As time passes friends gather around and greet each other with friendly and quiet joy. Elated but respectful to the man in the gray wool cap with the long gray goatee. He sits to the side of the cafe like a minstrel of old, guitar in hand and singing out stories of love gone awry or moments of insanity (crazy for loving you). People talk gently, sharing thoughts of compassion and connection, always with one ear to the music reverberating through the room.
Rain falls outside in it’s relentless assault on the dirt and grime lining the streets of San Francisco. A frequent reminder sounds outside as the rolling tires of passing cars rip the water from it’s resting place throwing up rooster tails into the air behind them.

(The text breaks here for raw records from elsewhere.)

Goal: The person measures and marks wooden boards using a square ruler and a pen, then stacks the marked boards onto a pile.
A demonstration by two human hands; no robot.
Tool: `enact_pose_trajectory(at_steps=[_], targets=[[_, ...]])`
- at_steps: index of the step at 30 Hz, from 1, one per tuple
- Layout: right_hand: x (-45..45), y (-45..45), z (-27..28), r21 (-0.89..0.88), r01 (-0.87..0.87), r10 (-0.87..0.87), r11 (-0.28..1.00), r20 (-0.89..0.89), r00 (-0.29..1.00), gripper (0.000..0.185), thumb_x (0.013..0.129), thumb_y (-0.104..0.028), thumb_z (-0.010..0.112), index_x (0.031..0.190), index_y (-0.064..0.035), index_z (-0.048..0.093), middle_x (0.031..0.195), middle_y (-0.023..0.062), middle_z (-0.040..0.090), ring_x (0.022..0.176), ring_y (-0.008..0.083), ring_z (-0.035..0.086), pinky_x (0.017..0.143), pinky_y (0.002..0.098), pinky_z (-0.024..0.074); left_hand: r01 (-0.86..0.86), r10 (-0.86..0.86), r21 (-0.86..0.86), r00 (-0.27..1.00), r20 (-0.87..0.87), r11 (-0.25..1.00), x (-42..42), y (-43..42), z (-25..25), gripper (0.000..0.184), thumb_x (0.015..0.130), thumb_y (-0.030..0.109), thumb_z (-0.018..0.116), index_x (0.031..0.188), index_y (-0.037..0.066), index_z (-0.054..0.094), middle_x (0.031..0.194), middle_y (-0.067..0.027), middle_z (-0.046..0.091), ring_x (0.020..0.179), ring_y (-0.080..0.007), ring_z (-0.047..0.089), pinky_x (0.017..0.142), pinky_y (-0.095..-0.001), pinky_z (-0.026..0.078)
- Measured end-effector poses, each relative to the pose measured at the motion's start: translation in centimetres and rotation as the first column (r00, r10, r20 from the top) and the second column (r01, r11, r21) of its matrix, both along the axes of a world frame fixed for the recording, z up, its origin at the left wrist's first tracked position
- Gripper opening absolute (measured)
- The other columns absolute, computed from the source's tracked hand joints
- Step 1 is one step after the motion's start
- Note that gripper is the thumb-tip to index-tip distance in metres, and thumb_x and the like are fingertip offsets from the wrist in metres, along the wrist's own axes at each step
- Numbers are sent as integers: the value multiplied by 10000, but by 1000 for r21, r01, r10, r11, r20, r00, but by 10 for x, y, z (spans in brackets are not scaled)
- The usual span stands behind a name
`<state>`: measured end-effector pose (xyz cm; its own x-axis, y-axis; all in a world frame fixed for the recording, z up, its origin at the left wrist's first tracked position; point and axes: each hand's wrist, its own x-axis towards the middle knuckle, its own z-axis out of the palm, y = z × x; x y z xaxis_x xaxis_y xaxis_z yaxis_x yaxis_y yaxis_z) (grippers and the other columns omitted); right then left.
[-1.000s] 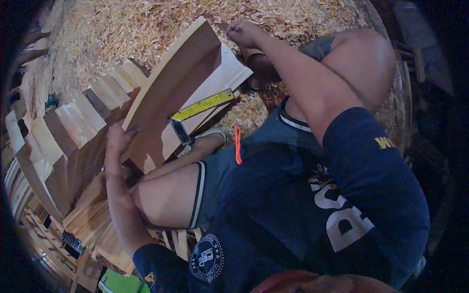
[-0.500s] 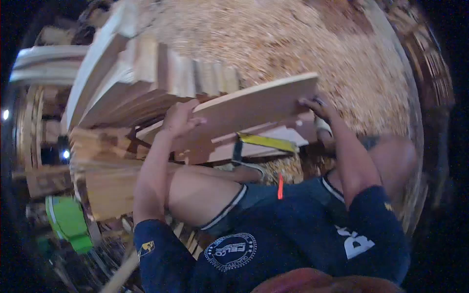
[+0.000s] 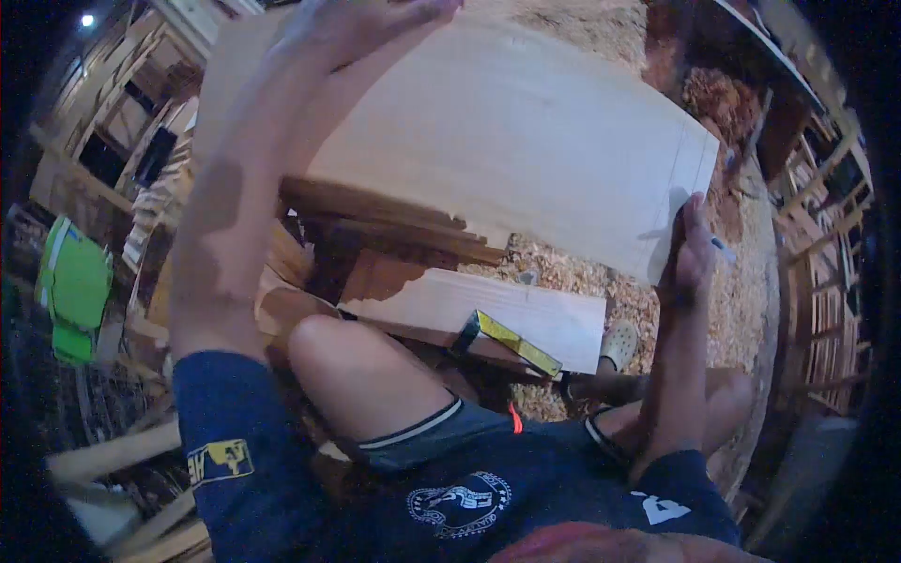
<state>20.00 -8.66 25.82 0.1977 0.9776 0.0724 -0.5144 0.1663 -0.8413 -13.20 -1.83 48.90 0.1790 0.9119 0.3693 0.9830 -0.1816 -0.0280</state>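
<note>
A wide pale wooden board (image 3: 497, 141) spans the upper middle of the head view, its broad face toward me. Faint pencil lines cross it near the right end. My left hand (image 3: 380, 23) grips the far edge at the top left, partly cut off by the frame. At the right end, my right hand (image 3: 693, 249) holds the near corner, thumb up along the edge. A small pale, slim object (image 3: 723, 249) sticks out by that hand; I cannot make out its kind. Below the board, a yellow-and-black tool (image 3: 516, 342) rests on a shorter plank (image 3: 526, 314).
Wood shavings (image 3: 554, 258) cover the ground under and beyond the board. Stacked timber (image 3: 155, 225) stands at the left, close to a bright green object (image 3: 75, 286). Loose lengths of wood (image 3: 122, 450) lie at the lower left. A clog (image 3: 619, 345) shows beside the plank's right end.
The board has been raised and turned, so its broad face shows instead of its edge. My left hand has moved up and away, my right hand rightward and nearer. The view has shifted.
</note>
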Motion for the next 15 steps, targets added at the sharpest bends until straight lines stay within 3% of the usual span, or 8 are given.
enact_pose_trajectory(at_steps=[1,3,6,7,9,10,13,15], targets=[[-12,-1,15,7,-31,31,999,-18,999,567,1030,-439,479,1378,8,454,1233,140,610,1105,244,617,987,390,490,344,-284,365,936,-208,865,-17,21,-9,491,834,486,730,1102,77,683,1113,-206,666,1068,-320,649,898,-430,526],[-29,5,40,30,-91,93,995,-60,994,575,1035,-405,484,1418,19,420,1316,150,588,1199,248,584,1055,409,441,390,-465,440,882,73,809,-22,17,-40,356,842,398,731,985,75,693,936,-162,671,874,-285,644,783,-396,529],[-33,51,45,53,1,1,999,-35,999,552,1035,-386,493,1403,21,430,1321,148,581,1193,260,587,1037,415,460,428,-712,590,567,414,685,30,-38,-84,202,855,267,731,810,71,708,671,-97,677,584,-233,636,610,-346,535],[-37,64,54,50,-8,10,999,-25,1000,557,1034,-388,496,1405,23,429,1312,147,581,1182,258,588,1033,413,461,500,-727,549,592,348,670,30,-60,-101,183,837,255,741,826,74,713,695,-86,684,630,-216,656,624,-351,536],[-46,86,68,25,-31,31,999,3,1000,568,1032,-392,502,1409,26,426,1293,144,582,1161,254,590,1024,410,464,563,-710,433,575,406,703,32,-94,-143,180,820,244,754,852,71,720,728,-75,695,676,-199,674,638,-335,533],[-56,86,77,29,-61,61,998,29,998,558,1032,-398,502,1392,25,441,1276,140,586,1136,248,595,1012,407,469,570,-665,359,529,527,739,33,-101,-164,189,820,245,757,862,64,723,738,-76,698,675,-201,674,638,-314,529],[-79,113,88,53,-138,131,989,110,985,490,1033,-416,493,1272,11,517,1179,127,611,1017,226,619,952,401,498,507,-438,146,524,730,850,25,-96,-216,198,809,239,773,864,54,729,733,-79,701,664,-154,666,632,-293,521],[-67,194,69,12,-140,119,990,447,886,452,1029,-403,508,1224,4,530,1118,121,624,975,218,626,881,392,531,480,-188,-45,424,886,876,16,-86,-248,173,842,189,743,900,27,719,778,-61,708,711,-137,674,664,-290,535]])
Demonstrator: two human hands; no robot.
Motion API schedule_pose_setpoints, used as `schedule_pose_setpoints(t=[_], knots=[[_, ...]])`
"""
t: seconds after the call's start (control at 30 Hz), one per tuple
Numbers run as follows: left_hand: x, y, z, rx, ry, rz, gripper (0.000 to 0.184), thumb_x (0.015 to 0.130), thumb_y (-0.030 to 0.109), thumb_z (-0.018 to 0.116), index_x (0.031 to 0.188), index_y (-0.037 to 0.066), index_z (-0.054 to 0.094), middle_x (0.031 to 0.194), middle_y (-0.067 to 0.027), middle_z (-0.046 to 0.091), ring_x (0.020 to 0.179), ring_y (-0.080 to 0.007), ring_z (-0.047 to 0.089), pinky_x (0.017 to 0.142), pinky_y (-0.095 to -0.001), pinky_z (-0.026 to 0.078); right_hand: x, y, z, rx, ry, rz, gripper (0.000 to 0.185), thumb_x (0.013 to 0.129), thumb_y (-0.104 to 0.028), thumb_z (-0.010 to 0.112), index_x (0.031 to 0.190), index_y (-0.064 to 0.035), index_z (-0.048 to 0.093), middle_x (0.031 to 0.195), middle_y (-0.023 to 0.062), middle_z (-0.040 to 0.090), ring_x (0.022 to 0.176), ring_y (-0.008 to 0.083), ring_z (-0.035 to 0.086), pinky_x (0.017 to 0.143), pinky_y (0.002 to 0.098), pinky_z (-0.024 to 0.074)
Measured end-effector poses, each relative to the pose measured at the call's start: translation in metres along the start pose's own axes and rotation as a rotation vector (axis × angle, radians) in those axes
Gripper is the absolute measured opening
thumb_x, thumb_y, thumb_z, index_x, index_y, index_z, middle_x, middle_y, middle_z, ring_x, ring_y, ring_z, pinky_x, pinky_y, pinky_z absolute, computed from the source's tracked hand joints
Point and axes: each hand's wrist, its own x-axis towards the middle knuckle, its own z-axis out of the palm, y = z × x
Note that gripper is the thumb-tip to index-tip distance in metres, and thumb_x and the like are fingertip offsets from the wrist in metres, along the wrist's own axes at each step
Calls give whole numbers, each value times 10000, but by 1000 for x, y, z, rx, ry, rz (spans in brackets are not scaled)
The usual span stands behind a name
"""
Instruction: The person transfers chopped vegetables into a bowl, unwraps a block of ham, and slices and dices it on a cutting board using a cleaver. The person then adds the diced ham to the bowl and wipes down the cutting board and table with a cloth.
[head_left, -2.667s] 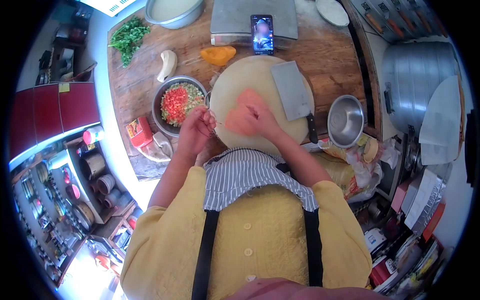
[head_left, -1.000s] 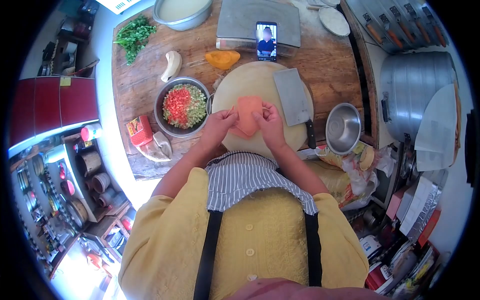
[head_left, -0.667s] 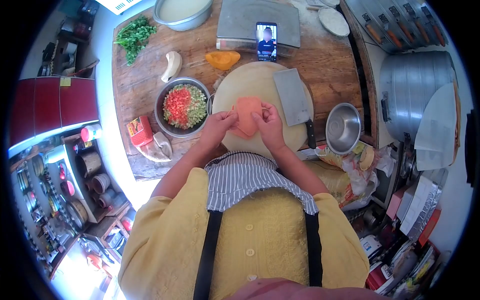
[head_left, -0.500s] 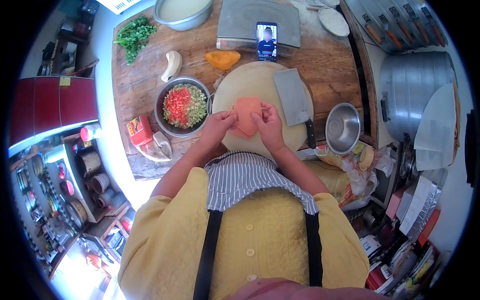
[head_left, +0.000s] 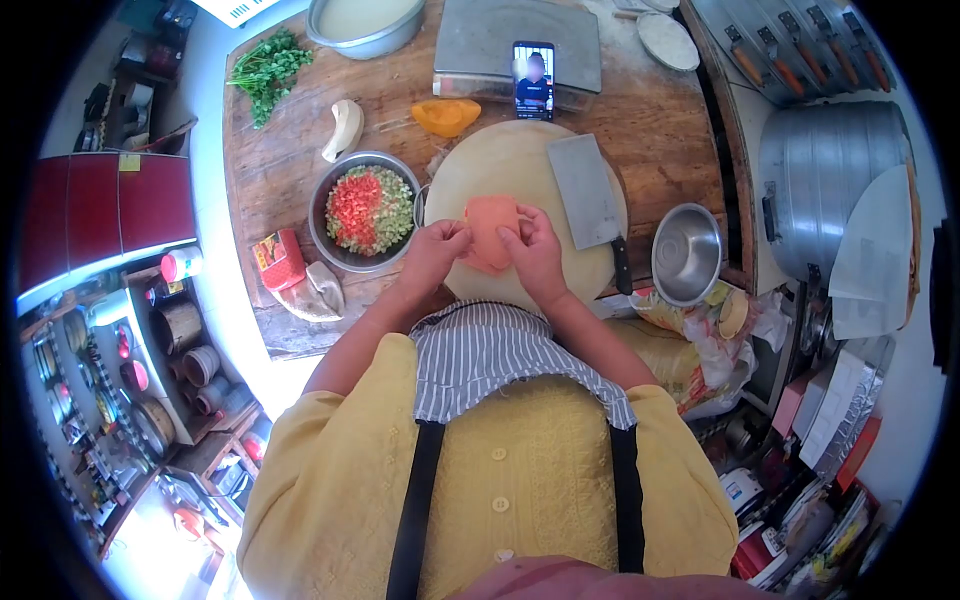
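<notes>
Over the round chopping board [head_left: 470, 160], both hands hold thin pinkish-orange slices [head_left: 492, 222] that look like ham, overlapping one another. My left hand [head_left: 440, 248] pinches the left edge between thumb and fingertips. At the right edge, my right hand [head_left: 535, 250] grips them with its thumb on top and fingers behind. A cleaver [head_left: 583, 190] lies flat on the board's right side, its dark handle pointing towards me. Left of the board stands a metal bowl [head_left: 320, 232] of diced red and pale green pieces.
A small metal bowl [head_left: 687, 255] sits right of the board. Behind the board, a phone [head_left: 534, 80] leans against a grey slab-topped box [head_left: 470, 45]. Pumpkin [head_left: 445, 117], a pale peeled piece [head_left: 344, 130], herbs [head_left: 270, 75] and a red packet [head_left: 278, 260] lie on the wooden table [head_left: 660, 130].
The slices have shifted slightly left and now lie more squarely over each other. My left hand has moved a little to the left. Bowl and cleaver stay put.
</notes>
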Motion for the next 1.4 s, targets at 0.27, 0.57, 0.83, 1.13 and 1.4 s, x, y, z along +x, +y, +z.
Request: schedule_pose_setpoints(t=[0.27, 0.57, 0.83, 1.13, 1.4], knots=[[-4, 6, 1, -106, -35, -22, 163, 925, 171, 551, 954, 20, 604, 830, -25, 624, 732, -89, 574, 706, -228, 467, 8, 16, -16, 675, -42, 341, 440, 909, -100, 576, 1301, -13, 396, 1229, 137, 551, 1061, 208, 587, 892, 335, 509], [-44, 47, 18, -224, -181, 90, 136, 949, 130, 513, 997, 23, 581, 913, -27, 615, 837, -96, 566, 779, -242, 465, 7, 27, -31, 942, -235, 436, 447, 971, -286, 464, 1348, -53, 408, 1281, 94, 531, 1170, 232, 528, 985, 415, 443], [-45, 46, 25, -71, -293, 282, 135, 960, 138, 502, 1008, 28, 564, 947, -23, 604, 915, -96, 560, 841, -243, 449, -5, 6, -19, 1078, -507, 498, 498, 971, -365, 440, 1356, -53, 403, 1275, 117, 530, 1162, 242, 533, 974, 426, 450], [-40, 24, 16, -479, -239, -23, 112, 940, 114, 492, 991, 40, 560, 868, -32, 596, 801, -122, 568, 747, -259, 467, -18, 19, -29, 823, -130, 549, 378, 961, -250, 483, 1263, -23, 475, 1156, 112, 603, 1016, 227, 619, 884, 372, 517], [-59, -4, -12, -762, -86, 79, 109, 931, 120, 508, 985, 38, 555, 803, -24, 564, 704, -130, 540, 692, -255, 456, -4, 44, -56, 814, 157, 500, 316, 939, -198, 534, 1204, -26, 514, 1110, 101, 618, 970, 223, 627, 825, 331, 523]])
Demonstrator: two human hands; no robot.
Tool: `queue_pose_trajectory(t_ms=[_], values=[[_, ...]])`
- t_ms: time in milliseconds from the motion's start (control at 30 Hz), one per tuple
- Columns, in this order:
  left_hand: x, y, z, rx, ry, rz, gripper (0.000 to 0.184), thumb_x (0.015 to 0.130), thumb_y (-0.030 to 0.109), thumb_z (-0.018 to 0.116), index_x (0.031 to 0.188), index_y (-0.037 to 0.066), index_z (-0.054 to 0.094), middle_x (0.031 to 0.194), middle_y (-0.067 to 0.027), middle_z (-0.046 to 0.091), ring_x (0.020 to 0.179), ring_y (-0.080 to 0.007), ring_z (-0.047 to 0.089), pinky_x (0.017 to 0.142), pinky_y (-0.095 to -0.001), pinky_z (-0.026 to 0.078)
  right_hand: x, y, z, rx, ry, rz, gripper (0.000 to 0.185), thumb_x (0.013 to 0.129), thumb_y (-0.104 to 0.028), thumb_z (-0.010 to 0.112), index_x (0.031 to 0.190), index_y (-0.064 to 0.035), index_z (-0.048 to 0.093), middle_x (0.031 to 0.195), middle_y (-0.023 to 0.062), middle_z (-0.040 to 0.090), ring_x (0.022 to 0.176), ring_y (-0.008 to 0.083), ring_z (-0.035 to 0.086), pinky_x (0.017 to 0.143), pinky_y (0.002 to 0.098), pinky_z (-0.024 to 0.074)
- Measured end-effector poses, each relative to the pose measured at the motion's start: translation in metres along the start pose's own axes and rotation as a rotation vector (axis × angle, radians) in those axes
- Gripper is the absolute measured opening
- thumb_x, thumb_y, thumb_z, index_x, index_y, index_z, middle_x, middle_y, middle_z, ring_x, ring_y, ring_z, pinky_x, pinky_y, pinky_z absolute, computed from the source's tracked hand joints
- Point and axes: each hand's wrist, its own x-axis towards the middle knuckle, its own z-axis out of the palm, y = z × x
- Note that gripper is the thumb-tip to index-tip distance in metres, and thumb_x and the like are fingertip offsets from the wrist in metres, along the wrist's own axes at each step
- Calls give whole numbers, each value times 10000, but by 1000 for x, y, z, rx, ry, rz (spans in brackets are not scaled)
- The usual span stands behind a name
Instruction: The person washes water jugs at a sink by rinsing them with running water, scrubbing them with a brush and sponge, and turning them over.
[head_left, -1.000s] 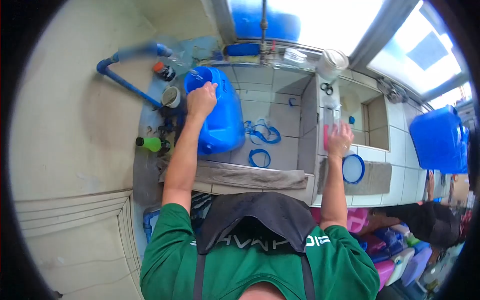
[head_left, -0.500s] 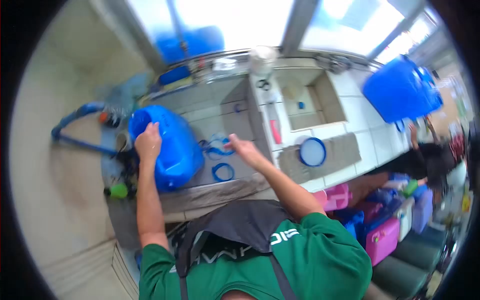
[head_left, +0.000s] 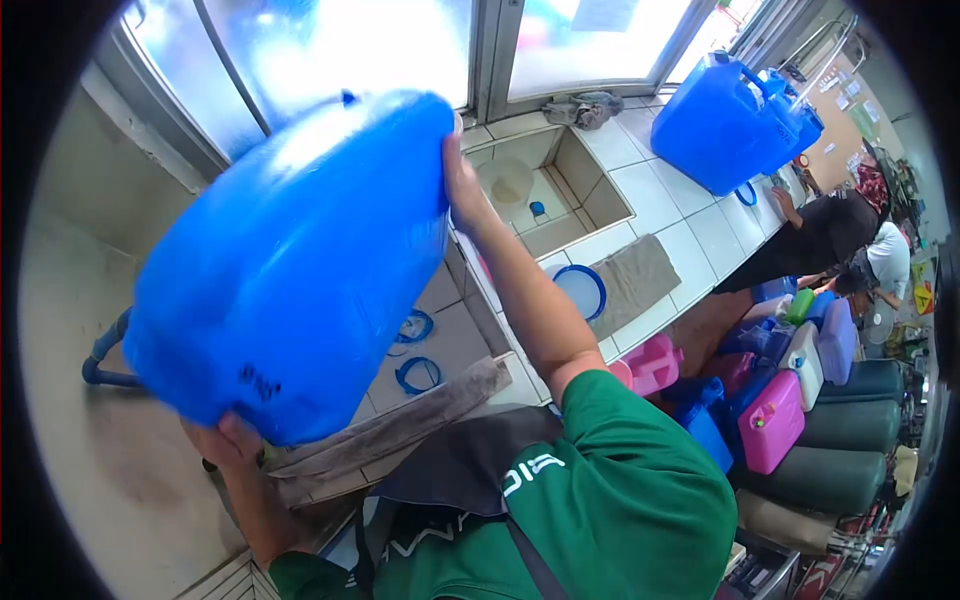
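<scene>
A large blue plastic container (head_left: 290, 270) is raised in front of me above the tiled basin, tilted, with black writing near its lower end. My left hand (head_left: 232, 440) grips that lower end, its fingers partly hidden by the container. At the upper right end, my right hand (head_left: 461, 185) is pressed against the side, its fingertips partly hidden. Beneath the container, blue rings (head_left: 418, 375) lie on the basin floor. A grey cloth (head_left: 440, 405) is draped along the basin's front edge.
A round blue-rimmed tub (head_left: 580, 293) sits beside a grey cloth (head_left: 635, 280) on the white tiled counter, near a small sunken basin (head_left: 590, 190). Blue jerrycans (head_left: 715, 125) stand farther right. Pink, white and purple containers (head_left: 772, 420) are on the floor. People (head_left: 835, 235) work beyond.
The blue container has been lifted from the basin and turned over. My right hand has moved from above the basin onto it; my left has shifted to its other end. The view has swung right.
</scene>
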Motion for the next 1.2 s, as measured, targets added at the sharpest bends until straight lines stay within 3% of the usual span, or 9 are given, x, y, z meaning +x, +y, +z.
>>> queue_pose_trajectory(t_ms=[133, 233, 400, 567, 700, 933, 1000, 1033, 1200], values=[[-45, -20, 14, -304, 117, -292, 367, 979, 256, 481, 1139, -52, 601, 1108, -200, 649, 977, -438, 612, 917, -477, 462, -12, 24, -4, 76, 82, -225, 795, 988, -655, 264, 1261, 34, 551, 1192, 158, 623, 1068, 212, 601, 922, 336, 490], [-14, -14, 29, 365, -173, 375, 332, 1001, 233, 455, 1154, -23, 602, 1108, -183, 651, 931, -365, 626, 876, -428, 464, -46, 105, 2, 254, 85, 80, 851, 951, -706, 310, 1357, 17, 502, 1308, 182, 566, 1202, 248, 534, 1036, 370, 413], [6, -26, 46, 10, -244, -506, 284, 1034, 216, 439, 1048, -20, 595, 916, -112, 615, 789, -173, 577, 742, -341, 464, -61, 98, 0, 80, 30, 566, 1015, 867, -802, 357, 1406, 53, 442, 1428, 217, 475, 1307, 332, 456, 1102, 412, 330], [-75, -186, 44, -173, 228, -917, 433, 1034, 353, 461, 1263, 6, 587, 1255, -111, 604, 1068, -205, 588, 902, -326, 479, -17, 47, 9, -783, -259, 300, 1038, 891, -800, 208, 1376, 86, 442, 1309, 314, 538, 1283, 403, 484, 1102, 421, 324], [-183, -235, 36, -903, 124, -1242, 514, 1021, 393, 471, 1335, -9, 527, 1391, -150, 522, 1248, -256, 510, 1081, -349, 381, -3, -39, 32, -688, -423, 138, 934, 881, -800, 315, 1283, -9, 605, 1189, 219, 637, 1125, 291, 584, 968, 400, 437], [-158, -93, 140, -1521, 298, -999, 527, 1039, 385, 421, 1440, 43, 405, 1422, -167, 479, 1267, -299, 487, 1070, -452, 410, -27, -114, 100, -865, -509, -265, 969, 875, -820, 251, 1331, -28, 572, 1227, 199, 621, 1154, 268, 569, 1035, 400, 405], [-146, -81, 144, -1607, 310, -942, 531, 1042, 384, 414, 1454, 51, 388, 1426, -169, 472, 1270, -305, 484, 1069, -466, 414, -39, -137, 120, -391, -584, -604, 759, 884, -665, 528, 1155, 33, 655, 1093, 215, 673, 1060, 324, 622, 949, 410, 469], [-136, -74, 151, -1549, 326, -858, 522, 1033, 374, 439, 1447, 60, 391, 1411, -157, 488, 1253, -297, 499, 1052, -441, 430, -56, -170, 144, -661, -421, -270, 821, 896, -714, 459, 1225, 18, 632, 1154, 215, 659, 1103, 304, 609, 946, 392, 468], [-111, -91, 147, -1602, 361, -749, 514, 1020, 368, 474, 1432, 68, 405, 1391, -143, 506, 1234, -287, 515, 1027, -413, 454, -62, -193, 157, -582, -487, -380, 827, 896, -713, 461, 1210, 31, 639, 1150, 232, 657, 1122, 310, 605, 949, 385, 472]])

I sit in my chosen corner. Observing, thinking, reflecting, applauding. What a charmed life I lead. How gifted I feel when I have a moment of reprieve to reflect on the situation that is my life and can be aware of it’s content and not it’s crisis.
Thank you to the universe for my situation and shift. The blessing of the moment of awareness. The gratitude I have in this moment compensates for so many moments of feeling lost and abandoned. The chance to see the world as it is, and not as it was perceived.
I am certain I will lose prospective once more when I leave my moment of reflection and return to my life of immersion. I can only hope that as I document this I can use this to remind myself that I am truly blessed.